Qu’est-ce donc que cette socié­té dont on pré­tend qu’elle nie la mort sous pré­texte que le cer­cueil ne trône plus que rare­ment dans le salon, comme c’était le cas à l’époque bénie où l’on s’installait sur le seuil… alors que nous n’en avons jamais autant par­lé. Et sans nous épar­gner aucun lieu com­mun. Accom­pa­gner les mou­rants, dit Marie de Hen­ne­zel, reste avant tout une fonc­tion mater­nelle : « La femme aide à naitre et à dé-naitre. » « Dé-naitre », alors que mou­rir existe et est bien utile, ne fût-ce que pour faire la dif­fé­rence avec nour­rir. Deux « r » alors qu’un seul à « mou­rir » parce que… Et voi­là encore et tou­jours la femme reje­tée du côté de la mater­ni­té, lais­sant les joies de l’esprit à l’homme.

Ça s’apprend donc, et des métiers s’inventent, accom­pa­gna­teur de mou­rant ou plu­tôt « coach » à telle enseigne que, entre autres écoles, l’université Paris II pro­pose un « mas­ter en déve­lop­pe­ment per­son­nel-coa­ching ». Car lorsque la vie res­semble à une course d’obstacles, un entrai­ne­ment de spor­tif s’impose en com­pa­gnie d’un pro­fes­sion­nel, nour­ri­ture saine, sport, tabac oublié depuis beau temps, deuil en res­pec­tant les étapes (au nombre de cinq), atten­tion, pas trop de cha­grin, sinon une petite thé­ra­pie ou de petits anti­dé­pres­seurs… Pas d’excès. À l’instar des voyantes extra­lu­cides, les coachs se chargent de toutes les situa­tions dif­fi­ciles, rup­ture amou­reuse, chan­ge­ments pro­fes­sion­nels, chan­ge­ments de look… sans rien impo­ser bien sûr, juste en aidant la per­sonne à « accou­cher » de sa vraie nature. Pauvre Socrate, coach avant l’heure, qui avait si bien inté­rio­ri­sé l’attitude du bon assassiné.

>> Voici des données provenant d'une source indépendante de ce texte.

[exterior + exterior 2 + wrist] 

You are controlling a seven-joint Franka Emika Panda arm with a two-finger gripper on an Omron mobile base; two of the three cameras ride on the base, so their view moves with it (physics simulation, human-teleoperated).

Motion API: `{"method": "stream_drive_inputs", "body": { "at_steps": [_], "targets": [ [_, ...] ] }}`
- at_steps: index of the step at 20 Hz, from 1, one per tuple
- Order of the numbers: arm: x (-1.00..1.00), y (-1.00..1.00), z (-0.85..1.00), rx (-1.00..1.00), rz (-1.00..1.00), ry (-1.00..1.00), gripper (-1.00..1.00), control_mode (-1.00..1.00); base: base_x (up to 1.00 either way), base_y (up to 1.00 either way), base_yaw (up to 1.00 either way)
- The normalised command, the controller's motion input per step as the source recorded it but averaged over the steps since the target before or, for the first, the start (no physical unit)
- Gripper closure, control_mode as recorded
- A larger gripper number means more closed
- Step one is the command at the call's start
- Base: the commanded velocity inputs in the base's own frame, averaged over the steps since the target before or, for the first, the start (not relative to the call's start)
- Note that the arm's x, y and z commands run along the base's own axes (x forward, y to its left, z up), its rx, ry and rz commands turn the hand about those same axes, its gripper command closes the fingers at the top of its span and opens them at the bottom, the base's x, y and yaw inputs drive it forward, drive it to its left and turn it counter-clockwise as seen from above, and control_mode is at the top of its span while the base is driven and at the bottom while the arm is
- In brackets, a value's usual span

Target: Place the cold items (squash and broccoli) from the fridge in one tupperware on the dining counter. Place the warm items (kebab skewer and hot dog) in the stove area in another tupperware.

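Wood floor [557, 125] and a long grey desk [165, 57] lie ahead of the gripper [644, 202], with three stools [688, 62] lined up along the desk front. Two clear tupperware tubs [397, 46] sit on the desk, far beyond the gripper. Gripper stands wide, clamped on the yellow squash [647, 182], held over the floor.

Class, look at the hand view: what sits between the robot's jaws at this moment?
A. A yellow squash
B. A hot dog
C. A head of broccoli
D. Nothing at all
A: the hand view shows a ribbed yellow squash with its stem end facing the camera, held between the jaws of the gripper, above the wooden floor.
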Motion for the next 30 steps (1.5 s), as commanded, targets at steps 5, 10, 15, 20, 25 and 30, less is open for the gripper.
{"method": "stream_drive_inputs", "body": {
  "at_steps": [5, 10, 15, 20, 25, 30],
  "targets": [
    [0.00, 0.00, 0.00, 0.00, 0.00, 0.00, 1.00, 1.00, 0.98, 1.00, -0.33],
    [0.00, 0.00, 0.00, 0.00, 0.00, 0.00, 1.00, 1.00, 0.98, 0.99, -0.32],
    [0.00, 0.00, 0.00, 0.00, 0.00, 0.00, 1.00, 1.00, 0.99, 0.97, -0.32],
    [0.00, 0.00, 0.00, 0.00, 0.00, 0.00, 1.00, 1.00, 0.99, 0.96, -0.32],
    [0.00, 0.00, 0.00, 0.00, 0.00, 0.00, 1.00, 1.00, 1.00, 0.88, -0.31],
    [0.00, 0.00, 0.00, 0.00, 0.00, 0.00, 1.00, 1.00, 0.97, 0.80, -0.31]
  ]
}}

Les coachs sont par­tout, qui apprennent à rou­ler à vélo en ville, ce qui coute moins cher que de sécu­ri­ser les voi­ries publiques et, acces­soi­re­ment, fabrique des tra­vailleurs plus pro­duc­tifs et moins malades. Au fond, rien n’a vrai­ment chan­gé depuis l’époque où l’on can­ca­nait avec ses voi­sins et où l’on inci­tait les ouvriers des fabriques à culti­ver leur lopin de pota­ger. Cer­tains coachs per­mettent d’éviter le « reflux gas­trique », sou­tiennent les régimes, les élèves en dif­fi­cul­tés sco­laires… Life coa­ching, love coa­ching, coa­ching d’entreprise, sco­laire, paren­tal, immo­bi­lier, déco, men­tal, jar­di-coach, coach cou­leurs, coa­ching tra­vel, coa­ching de pré­pa­ra­tion à la retraite…, tout s’apprend à tout âge, tout se vend et sur­tout peut amé­lio­rer la pro­duc­ti­vi­té des sala­riés. Sans oublier la coach qui, sur la plaque de sa mai­son, sous son nom, indique avec sim­pli­ci­té « coach ». Modeste ou pré­ten­tieuse, aller savoir. Il ne faut pas être de mau­vaise foi ni se fier aux appa­rences, cette attente per­ma­nente d’une aide exté­rieure doit débou­cher, lorsqu’on sera enfin grand, à moins que ce ne soit vieux, sur la res­pon­sa­bi­li­sa­tion et l’autonomie (empo­werment), sur­tout pas sur l’assistanat. Natu­rel­le­ment pas de coach qui ne doive être lui-même coa­ché, le super­vi­seur s’appelant « coach du coach ». 

Tout s’apprend, même à être une bonne vic­time. Pas de colère, de la séré­ni­té. Elle « fait son deuil » dans la digni­té, prête à témoi­gner de son expé­rience pour que « plus jamais ça » comme si l’injustice et le mal­heur n’étaient pas sans fin.